**TASK OBJECTIVE**
Beginning with the line where "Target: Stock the" occurs, set down each line of the records through the final one, exactly and without additions.

**SUPPLIED MATERIAL**
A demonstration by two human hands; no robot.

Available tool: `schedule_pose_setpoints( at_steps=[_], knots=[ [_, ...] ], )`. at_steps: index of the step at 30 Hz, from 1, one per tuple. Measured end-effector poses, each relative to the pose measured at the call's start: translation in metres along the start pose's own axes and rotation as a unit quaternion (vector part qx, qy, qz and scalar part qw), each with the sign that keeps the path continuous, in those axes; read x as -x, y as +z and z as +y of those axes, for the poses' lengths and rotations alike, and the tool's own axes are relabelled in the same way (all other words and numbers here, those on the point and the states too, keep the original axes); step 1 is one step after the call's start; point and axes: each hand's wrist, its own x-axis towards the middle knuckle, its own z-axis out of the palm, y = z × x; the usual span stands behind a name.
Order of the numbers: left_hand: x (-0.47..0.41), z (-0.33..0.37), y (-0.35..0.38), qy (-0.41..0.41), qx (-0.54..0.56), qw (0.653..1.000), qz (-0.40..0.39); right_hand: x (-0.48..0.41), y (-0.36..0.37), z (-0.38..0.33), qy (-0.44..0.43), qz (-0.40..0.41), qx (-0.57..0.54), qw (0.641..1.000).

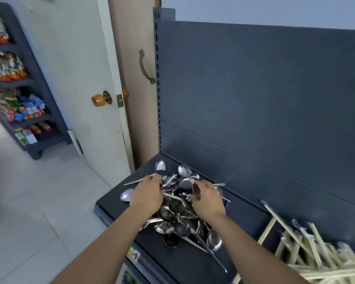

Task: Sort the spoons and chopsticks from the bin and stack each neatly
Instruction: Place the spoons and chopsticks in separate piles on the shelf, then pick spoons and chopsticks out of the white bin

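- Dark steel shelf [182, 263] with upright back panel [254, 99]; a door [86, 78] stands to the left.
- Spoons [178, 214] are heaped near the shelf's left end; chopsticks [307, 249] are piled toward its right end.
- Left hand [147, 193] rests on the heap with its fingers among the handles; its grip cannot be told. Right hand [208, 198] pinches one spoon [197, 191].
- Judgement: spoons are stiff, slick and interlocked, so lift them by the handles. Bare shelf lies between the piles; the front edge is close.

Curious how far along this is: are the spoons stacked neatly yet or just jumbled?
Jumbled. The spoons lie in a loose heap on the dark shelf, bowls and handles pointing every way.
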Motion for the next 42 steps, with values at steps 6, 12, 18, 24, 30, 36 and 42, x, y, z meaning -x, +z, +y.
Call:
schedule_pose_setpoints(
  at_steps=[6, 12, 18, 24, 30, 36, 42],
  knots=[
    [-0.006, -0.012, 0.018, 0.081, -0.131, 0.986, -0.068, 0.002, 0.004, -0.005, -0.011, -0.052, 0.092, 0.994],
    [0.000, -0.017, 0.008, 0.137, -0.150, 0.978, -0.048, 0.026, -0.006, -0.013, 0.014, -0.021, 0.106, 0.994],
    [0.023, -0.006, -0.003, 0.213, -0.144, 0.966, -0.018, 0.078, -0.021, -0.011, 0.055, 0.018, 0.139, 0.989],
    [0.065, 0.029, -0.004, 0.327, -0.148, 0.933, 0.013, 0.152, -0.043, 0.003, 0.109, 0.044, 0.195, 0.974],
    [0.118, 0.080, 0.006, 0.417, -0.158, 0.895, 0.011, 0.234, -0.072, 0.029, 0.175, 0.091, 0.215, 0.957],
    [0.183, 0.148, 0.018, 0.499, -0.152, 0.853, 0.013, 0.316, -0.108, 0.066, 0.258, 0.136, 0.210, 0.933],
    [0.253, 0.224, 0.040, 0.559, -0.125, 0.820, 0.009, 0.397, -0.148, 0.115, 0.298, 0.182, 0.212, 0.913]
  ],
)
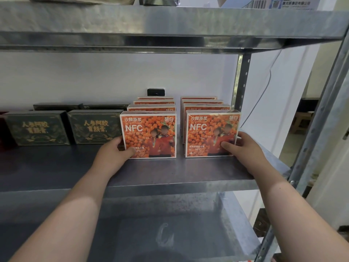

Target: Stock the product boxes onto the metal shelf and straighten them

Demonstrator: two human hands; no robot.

**COMPLETED TASK**
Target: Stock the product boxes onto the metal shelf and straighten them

Demonstrator: two human hands; no robot.

No more work remains in this exercise.